Location
- 24 Lansdowne Place Deloraine, Tasmania Australia 41°31′44″S 146°39′32″E﻿ / ﻿41.529°S 146.659°E

Information
- Type: Government comprehensive secondary school
- Motto: Strive to excel
- Established: 1 January 1952; 74 years ago
- Status: Open
- School district: Northern
- Educational authority: Tasmanian Department of Education
- Oversight: Office of Tasmanian Assessment, Standards & Certification
- Principal: David Lietzau
- Teaching staff: 21.7 FTE (2019)
- Years: 7–12
- Gender: Co-educational
- Enrolment: 268 (2019)
- Campus type: Regional
- Website: delorainehigh.education.tas.edu.au

= Deloraine High School =

School in Tasmania, Australia

Deloraine High School is a government co-educational comprehensive secondary school located in , Tasmania, Australia. Established in 1952, the school caters for approximately 300 students from Years 7 to 12. The school is administered by the Tasmanian Department of Education.
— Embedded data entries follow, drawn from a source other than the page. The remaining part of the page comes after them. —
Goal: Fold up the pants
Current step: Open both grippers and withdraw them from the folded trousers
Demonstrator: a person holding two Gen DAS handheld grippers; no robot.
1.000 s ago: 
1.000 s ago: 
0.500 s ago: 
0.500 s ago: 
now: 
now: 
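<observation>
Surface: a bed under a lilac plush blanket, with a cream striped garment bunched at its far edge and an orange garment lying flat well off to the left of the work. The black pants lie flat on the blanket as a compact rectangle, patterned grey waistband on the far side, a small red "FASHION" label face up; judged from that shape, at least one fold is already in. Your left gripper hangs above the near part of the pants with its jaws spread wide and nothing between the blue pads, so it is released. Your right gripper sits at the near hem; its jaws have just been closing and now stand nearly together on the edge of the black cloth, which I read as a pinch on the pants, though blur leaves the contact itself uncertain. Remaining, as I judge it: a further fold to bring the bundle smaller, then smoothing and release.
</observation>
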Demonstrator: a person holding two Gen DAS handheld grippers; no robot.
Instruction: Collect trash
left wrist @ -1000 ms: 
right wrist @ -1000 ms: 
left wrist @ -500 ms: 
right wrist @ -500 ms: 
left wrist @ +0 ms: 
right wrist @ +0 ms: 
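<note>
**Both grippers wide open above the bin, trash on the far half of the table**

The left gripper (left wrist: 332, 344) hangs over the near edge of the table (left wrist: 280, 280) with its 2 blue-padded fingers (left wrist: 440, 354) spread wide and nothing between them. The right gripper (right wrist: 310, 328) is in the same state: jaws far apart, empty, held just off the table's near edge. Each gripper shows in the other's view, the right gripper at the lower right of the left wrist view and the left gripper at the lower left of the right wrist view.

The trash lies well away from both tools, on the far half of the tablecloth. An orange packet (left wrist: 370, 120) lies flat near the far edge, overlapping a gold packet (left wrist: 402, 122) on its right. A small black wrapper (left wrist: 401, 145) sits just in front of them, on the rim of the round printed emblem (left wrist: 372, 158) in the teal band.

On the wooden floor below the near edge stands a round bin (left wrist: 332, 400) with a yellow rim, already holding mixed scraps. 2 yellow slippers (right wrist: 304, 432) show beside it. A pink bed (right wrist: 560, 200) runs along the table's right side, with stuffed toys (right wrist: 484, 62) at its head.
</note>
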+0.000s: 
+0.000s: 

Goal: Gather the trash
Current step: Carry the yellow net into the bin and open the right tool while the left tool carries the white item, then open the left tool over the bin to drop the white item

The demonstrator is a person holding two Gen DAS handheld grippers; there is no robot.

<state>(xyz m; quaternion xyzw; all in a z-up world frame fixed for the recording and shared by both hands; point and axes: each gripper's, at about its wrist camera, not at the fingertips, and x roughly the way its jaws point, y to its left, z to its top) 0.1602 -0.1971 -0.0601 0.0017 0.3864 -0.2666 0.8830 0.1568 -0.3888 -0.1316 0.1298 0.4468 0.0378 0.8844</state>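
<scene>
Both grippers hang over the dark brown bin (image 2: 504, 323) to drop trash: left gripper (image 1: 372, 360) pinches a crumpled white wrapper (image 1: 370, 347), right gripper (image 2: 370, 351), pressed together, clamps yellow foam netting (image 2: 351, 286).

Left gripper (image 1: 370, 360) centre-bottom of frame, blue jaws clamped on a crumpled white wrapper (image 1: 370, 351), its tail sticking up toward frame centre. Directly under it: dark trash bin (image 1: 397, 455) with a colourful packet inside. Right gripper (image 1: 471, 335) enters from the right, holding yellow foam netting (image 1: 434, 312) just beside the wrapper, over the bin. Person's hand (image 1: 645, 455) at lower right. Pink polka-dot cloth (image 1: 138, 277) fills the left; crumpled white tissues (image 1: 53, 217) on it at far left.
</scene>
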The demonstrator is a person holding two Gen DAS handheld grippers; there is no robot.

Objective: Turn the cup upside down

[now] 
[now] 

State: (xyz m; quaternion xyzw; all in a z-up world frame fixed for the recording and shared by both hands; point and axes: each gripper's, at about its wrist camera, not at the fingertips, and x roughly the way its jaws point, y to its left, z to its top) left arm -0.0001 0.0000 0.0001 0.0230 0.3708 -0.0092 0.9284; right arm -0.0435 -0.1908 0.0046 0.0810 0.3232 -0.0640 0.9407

In 2020, student enrolments were 270. The school principal is David Lietzau.

== Description ==
In 1991, Deloraine High School had a major redevelopment costing approximately AUD$1 million and it upgraded the main core classrooms, the music classroom, and the two science labs.

In 2019, the Office of Tasmanian Assessment, Standards, and Certification reported that 55% of students achieved the Tasmanian Certificate of Education, 33% achieved an Australian Tertiary Admission Rank, and 12% attained a VET Certificate.

In 2020, the Australian Curriculum, Assessment and Reporting Authority reported that Deloraine High School reported that of the 270 students enrolled, 57% were identified as boys, 14% identified themselves as Indigenous, and 3% had a language background other than English.